● **Your instructions**
From the entries below, copy every line that has the word "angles".

● **Dataset content**
□ □ □ □ □ □ □

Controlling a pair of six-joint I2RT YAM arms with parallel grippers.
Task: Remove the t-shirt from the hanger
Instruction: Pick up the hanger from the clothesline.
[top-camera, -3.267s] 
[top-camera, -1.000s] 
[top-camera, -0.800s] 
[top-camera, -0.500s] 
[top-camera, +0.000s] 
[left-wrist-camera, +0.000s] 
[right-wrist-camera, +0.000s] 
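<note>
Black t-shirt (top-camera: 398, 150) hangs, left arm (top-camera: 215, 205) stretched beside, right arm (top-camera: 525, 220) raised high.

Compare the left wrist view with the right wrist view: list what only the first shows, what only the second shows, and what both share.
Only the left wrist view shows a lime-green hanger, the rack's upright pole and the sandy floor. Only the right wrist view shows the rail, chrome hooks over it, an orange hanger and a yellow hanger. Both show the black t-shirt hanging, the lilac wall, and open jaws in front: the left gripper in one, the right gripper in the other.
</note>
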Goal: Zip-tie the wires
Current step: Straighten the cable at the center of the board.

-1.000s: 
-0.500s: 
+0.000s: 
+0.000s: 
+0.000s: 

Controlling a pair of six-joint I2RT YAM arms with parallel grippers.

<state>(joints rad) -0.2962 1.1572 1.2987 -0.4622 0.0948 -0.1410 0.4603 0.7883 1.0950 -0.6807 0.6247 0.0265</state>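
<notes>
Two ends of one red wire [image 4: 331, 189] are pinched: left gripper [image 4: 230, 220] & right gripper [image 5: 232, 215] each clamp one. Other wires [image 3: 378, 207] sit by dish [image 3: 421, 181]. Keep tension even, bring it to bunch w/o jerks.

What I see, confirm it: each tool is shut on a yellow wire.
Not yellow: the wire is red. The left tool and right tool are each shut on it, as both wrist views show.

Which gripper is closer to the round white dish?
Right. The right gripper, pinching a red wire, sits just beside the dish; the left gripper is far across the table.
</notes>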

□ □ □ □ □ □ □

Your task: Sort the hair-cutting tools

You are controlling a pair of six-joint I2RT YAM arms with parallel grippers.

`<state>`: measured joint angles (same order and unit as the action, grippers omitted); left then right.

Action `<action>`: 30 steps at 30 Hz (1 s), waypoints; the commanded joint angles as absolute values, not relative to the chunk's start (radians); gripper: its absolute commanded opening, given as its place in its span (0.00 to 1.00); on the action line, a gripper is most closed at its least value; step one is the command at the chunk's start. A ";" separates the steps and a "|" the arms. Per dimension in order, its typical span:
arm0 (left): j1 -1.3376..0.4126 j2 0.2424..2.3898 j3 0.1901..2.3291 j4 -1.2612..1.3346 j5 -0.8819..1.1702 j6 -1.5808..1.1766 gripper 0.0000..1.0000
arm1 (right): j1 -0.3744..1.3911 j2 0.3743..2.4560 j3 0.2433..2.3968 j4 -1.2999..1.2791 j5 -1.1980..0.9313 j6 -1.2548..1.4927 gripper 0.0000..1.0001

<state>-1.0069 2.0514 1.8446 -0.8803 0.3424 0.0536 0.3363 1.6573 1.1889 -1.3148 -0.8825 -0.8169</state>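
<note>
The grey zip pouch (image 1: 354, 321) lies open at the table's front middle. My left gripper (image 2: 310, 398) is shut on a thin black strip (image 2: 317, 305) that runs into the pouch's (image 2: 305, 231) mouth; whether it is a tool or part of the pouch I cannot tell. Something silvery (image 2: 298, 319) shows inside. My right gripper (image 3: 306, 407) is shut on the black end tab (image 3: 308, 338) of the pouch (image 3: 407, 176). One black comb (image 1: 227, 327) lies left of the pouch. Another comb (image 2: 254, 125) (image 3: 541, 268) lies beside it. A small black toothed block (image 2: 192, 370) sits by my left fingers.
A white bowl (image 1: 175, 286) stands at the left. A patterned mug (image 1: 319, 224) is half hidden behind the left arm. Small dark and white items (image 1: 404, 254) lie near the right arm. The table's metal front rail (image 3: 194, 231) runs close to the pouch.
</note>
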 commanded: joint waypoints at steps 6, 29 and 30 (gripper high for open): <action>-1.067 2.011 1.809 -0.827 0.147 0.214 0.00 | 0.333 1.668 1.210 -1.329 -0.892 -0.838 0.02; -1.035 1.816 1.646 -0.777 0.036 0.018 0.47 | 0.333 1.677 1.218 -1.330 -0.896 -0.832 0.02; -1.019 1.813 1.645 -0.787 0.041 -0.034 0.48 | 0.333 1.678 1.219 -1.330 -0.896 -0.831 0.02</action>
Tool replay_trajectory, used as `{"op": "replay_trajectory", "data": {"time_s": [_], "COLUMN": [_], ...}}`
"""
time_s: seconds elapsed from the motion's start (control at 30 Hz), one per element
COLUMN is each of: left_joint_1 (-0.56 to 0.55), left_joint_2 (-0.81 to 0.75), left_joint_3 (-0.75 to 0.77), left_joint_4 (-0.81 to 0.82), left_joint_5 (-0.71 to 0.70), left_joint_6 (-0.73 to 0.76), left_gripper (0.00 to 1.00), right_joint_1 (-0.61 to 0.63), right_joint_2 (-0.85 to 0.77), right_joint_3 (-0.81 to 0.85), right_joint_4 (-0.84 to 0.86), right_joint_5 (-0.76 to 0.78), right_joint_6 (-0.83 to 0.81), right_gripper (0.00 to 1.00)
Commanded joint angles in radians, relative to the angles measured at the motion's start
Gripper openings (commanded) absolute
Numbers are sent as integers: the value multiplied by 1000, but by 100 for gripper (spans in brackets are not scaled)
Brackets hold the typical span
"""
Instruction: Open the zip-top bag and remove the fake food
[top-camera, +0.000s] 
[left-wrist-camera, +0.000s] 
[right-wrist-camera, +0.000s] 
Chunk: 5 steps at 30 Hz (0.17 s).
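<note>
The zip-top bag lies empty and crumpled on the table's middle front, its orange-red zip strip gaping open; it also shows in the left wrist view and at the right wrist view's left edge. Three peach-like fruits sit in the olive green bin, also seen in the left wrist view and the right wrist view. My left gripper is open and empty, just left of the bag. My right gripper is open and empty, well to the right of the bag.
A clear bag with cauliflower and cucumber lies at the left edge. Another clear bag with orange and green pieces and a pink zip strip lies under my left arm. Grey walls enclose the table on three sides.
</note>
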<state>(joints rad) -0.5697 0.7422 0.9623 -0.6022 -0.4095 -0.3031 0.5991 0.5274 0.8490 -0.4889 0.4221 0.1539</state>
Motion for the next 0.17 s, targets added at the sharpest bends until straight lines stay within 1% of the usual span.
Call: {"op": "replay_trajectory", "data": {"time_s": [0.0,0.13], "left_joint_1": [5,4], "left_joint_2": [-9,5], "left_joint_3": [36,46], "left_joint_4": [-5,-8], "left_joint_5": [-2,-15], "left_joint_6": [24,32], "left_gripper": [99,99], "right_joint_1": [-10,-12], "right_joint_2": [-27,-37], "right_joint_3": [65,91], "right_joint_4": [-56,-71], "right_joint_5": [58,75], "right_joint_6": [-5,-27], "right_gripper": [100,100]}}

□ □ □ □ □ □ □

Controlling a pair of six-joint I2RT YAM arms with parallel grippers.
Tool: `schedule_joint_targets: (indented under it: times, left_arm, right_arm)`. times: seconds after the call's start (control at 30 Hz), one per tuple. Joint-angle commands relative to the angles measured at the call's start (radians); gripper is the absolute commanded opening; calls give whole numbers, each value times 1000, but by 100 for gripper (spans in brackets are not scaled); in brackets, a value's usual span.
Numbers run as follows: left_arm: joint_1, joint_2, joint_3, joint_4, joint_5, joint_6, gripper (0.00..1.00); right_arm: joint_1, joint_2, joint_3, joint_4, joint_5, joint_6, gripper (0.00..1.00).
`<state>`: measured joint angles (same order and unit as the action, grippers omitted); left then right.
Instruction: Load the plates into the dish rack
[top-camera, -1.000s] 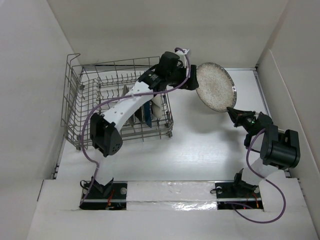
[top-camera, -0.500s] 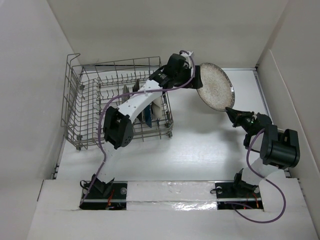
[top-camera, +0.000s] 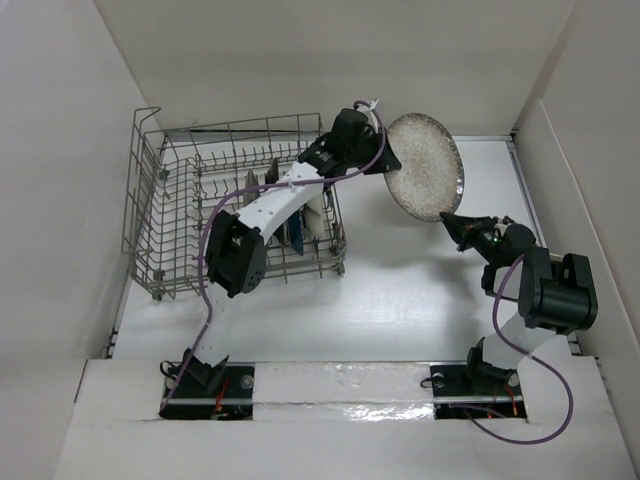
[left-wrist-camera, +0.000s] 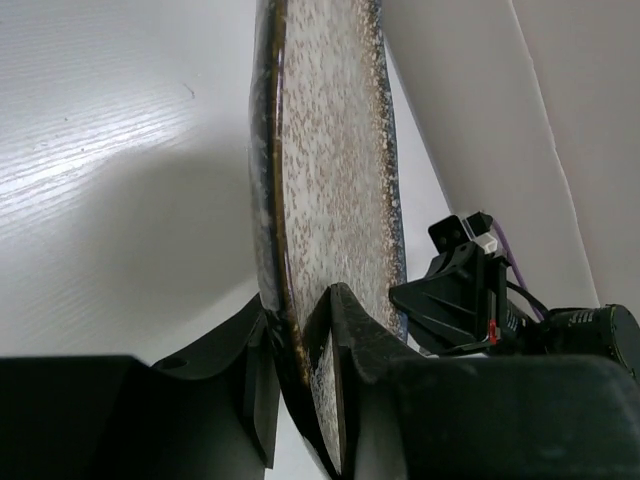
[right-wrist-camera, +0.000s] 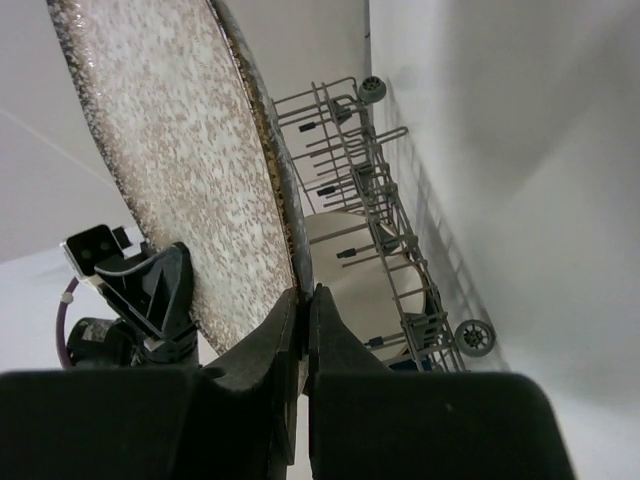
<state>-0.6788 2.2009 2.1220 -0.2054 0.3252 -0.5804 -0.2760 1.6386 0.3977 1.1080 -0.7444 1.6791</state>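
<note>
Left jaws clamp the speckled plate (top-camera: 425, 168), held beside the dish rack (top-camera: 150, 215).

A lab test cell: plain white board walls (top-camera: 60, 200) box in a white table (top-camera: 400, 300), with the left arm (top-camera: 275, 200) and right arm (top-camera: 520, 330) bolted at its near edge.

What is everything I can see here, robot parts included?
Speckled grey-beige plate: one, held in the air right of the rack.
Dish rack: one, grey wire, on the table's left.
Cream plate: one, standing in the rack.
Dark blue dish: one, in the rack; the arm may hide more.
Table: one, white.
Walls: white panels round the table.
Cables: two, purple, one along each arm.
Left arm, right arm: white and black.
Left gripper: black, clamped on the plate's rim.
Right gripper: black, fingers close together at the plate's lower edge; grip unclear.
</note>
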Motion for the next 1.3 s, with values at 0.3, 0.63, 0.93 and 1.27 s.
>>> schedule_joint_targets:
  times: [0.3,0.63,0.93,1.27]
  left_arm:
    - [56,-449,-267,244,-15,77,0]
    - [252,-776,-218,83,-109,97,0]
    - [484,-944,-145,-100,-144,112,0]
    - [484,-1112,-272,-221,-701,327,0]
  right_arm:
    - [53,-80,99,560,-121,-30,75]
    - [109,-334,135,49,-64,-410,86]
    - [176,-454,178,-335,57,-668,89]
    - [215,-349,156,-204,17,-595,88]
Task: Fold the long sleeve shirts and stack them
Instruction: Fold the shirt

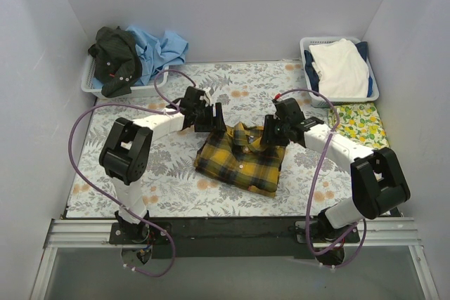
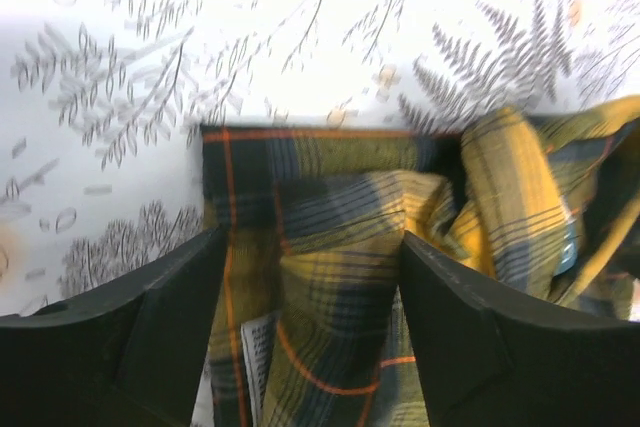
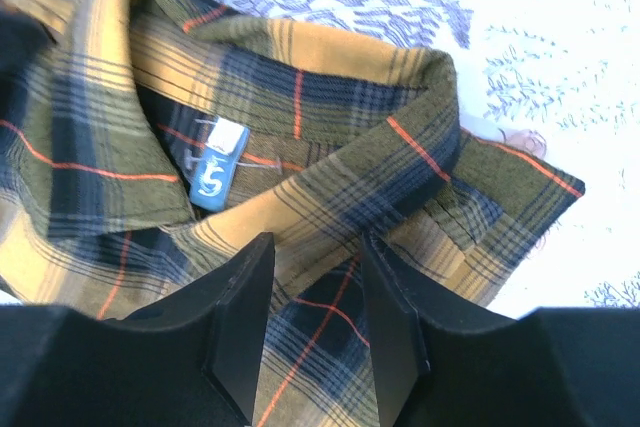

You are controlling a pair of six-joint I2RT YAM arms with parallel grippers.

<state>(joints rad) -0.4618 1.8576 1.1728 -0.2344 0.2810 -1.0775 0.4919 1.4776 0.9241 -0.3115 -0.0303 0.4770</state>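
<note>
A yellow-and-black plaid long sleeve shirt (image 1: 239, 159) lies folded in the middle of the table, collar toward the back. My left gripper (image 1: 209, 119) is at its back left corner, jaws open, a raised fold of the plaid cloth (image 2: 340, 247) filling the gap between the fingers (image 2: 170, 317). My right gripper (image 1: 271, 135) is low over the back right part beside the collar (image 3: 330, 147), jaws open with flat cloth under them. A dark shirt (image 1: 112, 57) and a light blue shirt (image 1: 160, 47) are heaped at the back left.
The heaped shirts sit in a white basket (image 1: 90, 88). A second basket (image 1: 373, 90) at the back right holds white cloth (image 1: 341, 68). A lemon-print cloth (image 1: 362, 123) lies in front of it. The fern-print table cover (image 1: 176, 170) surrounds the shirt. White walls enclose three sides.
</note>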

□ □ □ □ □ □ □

● **The answer**
`<state>`: measured joint angles (same order and unit as the action, grippers omitted); left then right.
Action `<action>`: 30 steps at 30 Hz (1 s), waypoints; the commanded joint angles as absolute values, not relative to the chunk's start (radians); gripper: its absolute commanded opening, given as its place in its span (0.00 to 1.00); on the action line, a gripper is most closed at its least value; step one is the command at the chunk's start. A ";" separates the steps and a "|" the arms. Per dimension in order, its typical span:
Commanded joint angles in radians, relative to the angles measured at the motion's start
Tool: `schedule_joint_targets: (indented under it: times, left_arm, right_arm)`. times: seconds after the call's start (control at 30 Hz), one per tuple. Joint-angle commands relative to the angles measured at the call's start (radians); gripper is the absolute commanded opening; calls give whole numbers, each value times 1000, but by 100 for gripper (spans in brackets are not scaled); in brackets, a value's usual span.
`<state>`: measured joint angles (same order and unit as the action, grippers omitted); left then right.

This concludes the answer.